Я бросился к дивану, но все было поздно. Катенька лежала в том же положении, в котором я видел ее несколько часов назад, и то же выражение, несмотря на ее остановившиеся глаза и на бледность щек, было на этом прелестном личике с губкой, покрытой черными волосиками.
«Я всех вас люблю и никому дурного не сделала, и что вы со мной сделали?» - говорило ее прелестное, жалкое, мертвое лицо. Я обхватил ее за шею, такую еще, казалось, теплую.
– Вон, все вон, - закричал я, думая, что еще что-то успею, но это было словно прощание со статуей.
Я похоронил ее в нашей деревне, сам промучившись в лихорадке полторы недели, а через два месяца получил назначение в экспедицию, отправлявшуюся на Алтай; мое путешествие затянулось на полтора года; вернулся домой я только затем, чтобы через четыре месяца уехать опять; дальнейшее все известно, ибо я его описал.
В Мару я попал совершенно случайно; это случилось осенью: мой путь пролегал мимо.
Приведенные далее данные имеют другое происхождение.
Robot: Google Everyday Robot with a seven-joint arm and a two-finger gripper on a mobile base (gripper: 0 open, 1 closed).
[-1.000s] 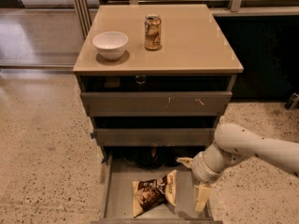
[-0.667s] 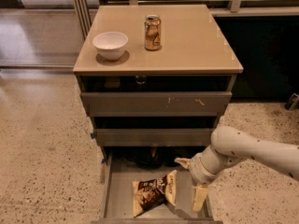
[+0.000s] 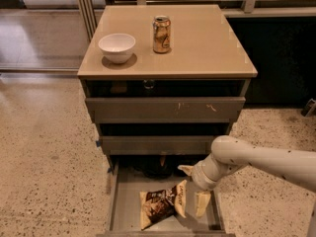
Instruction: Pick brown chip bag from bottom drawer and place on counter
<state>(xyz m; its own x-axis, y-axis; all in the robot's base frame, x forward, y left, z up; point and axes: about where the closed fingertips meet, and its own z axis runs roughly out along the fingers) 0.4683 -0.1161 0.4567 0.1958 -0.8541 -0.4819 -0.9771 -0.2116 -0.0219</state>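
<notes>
The brown chip bag (image 3: 159, 207) lies flat on the floor of the pulled-out bottom drawer (image 3: 129, 196), its cream end pointing right. My gripper (image 3: 193, 192) reaches down into the drawer at the bag's right end. It is open, with one cream finger (image 3: 202, 204) just right of the bag and the other finger (image 3: 185, 170) behind it. The bag rests on the drawer floor. The beige counter (image 3: 207, 43) tops the cabinet.
A white bowl (image 3: 117, 47) and a gold drink can (image 3: 161, 34) stand on the counter's left and middle. Two more grey drawers (image 3: 163, 110) sit partly open above the bottom one. Speckled floor surrounds the cabinet. My white arm (image 3: 266, 159) comes in from the right.
My gripper and arm have shifted slightly left, closer to the bag's right end. The bag has not moved.
</notes>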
Серенькие тучки покрывали небо; холодный ветер дул с пожатых полей, унося красные и желтые листья с полуоблетевших деревьев. Я приехал в село при закате солнца и остановился у почтового домика. В сени вышла толстая баба и на вопросы мои отвечала неуверенно; на шум голосов выглянул хозяин, мы разговорились. Я спросил о жившем в Маре барине и попросил показать мне его могилу. Хозяйка кликнула своего сына, им оказался оборванный, рыжий и кривой мальчик, возившийся у порога с кошкой; он тотчас повел меня за околицу.
– Знал ли ты покойника?
– спросил я его дорогой.
– Как не знать! Он, царство ему небесное, выучил меня дудочки вырезывать и грамоту читать. Бывало, идет мимо, а мы-то за ним: «Дедушка, дедушка! орешков!» - а он нас орешками и наделяет. Все, бывало, с нами возится.
– А проезжие вспоминают ли его?
– Да ноне мало проезжих; разве заседатель завернет, да тому не до мертвых. Вот летом приезжала барыня, так та спрашивала, как вы, и ходила к нему на могилу.